Dallas is awash in edible philanthropy. Local eaters have opportunities almost every week to plunk down $150 or more for hors d'oeuvres from the city's leading chefs, some of whom say their time and budgets are being overstretched by charitable culinary events.

"It's definitely reached a threshold," says John Tesar, a consultant for DRG Concepts who's also on the Longest Table's line-up. "I don't want to prevent anyone from having a party, but there needs to be some thought on how many more of these we can create."

Tesar's supportive of established benefits with built-in audiences, such as the Signature Chefs Auction that the March of Dimes has been hosting since 1989, but is skeptical upstart fundraisers will succeed in making money off the same crop of chefs.

"It's starting to numb people," Tesar says. "I don't know how you get people to spend $300 to get a taste of something that's mediocre at best. I like doing events because we get out there and have fun, but anything over $150 for not a seated dinner is obnoxious."

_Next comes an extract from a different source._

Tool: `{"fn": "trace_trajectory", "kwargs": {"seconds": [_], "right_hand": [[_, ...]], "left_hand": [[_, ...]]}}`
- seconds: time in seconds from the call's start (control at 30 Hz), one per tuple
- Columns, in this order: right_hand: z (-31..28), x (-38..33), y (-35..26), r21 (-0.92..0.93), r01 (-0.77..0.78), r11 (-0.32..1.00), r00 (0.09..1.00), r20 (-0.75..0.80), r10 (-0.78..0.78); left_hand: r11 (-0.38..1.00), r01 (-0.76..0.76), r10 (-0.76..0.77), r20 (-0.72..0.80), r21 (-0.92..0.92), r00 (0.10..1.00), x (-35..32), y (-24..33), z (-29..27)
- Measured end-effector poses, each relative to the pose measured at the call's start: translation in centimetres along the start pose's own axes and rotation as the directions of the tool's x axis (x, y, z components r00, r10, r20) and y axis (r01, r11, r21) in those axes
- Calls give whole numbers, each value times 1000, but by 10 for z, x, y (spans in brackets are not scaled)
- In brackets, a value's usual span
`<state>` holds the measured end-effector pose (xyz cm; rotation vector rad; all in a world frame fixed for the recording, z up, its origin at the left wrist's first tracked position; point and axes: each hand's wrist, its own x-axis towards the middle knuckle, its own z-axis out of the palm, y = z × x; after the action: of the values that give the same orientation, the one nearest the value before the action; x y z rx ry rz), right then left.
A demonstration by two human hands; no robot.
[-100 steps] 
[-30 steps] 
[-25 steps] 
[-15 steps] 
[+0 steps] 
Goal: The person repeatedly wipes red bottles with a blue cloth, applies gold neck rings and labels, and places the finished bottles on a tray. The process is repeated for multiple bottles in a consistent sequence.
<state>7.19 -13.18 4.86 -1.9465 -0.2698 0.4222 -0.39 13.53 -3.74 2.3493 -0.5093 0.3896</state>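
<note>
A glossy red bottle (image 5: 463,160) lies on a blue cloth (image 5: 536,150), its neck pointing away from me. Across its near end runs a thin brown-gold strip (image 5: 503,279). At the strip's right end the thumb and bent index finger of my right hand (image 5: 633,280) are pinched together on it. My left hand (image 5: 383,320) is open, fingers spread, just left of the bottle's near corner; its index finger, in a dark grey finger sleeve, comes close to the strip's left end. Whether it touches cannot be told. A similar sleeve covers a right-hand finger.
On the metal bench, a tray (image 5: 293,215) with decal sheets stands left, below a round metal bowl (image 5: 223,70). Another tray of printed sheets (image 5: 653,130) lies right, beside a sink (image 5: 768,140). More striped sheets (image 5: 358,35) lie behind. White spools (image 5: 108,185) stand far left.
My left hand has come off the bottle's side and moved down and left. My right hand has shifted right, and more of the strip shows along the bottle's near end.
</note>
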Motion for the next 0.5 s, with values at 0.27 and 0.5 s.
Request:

According to Tesar, the mindset behind the overpriced culinary fundraiser doesn't square with the current recession, which has affected consumers and chefs alike. Few restaurants can afford to foot the staffing and supplies bill associated with participating in every benefit that comes knocking.

"Our marketing directors or our bosses will tell us 'choose wisely'," Tesar says. "And we're really not able to say no because we look like we're cheap."

If a chef's not a member of the Food Network's family of stars, he's unlikely to have his costs covered, Tesar says. Rather than luxuriate in private jets and hotel rooms stocked with fruit baskets and flowers, local celebrity chefs often have to deal with organizers' demands for free gift certificates and promises to barbecue for auction winners on a certain day.

Still, chefs sign on, mostly in the name of self-promotion.

"It keeps your name out front," says Tesar, who annually organizes the Burgers and Burgundy event for DIFFA. The party, priced at $75 a person, raised $30,000 this year. "Being out there, sharing my food, it has value."

But, he adds: "If people don't know who the local chefs are by now, one more event's not going to help. Stephan Pyles needs another event like a fish needs a bicycle."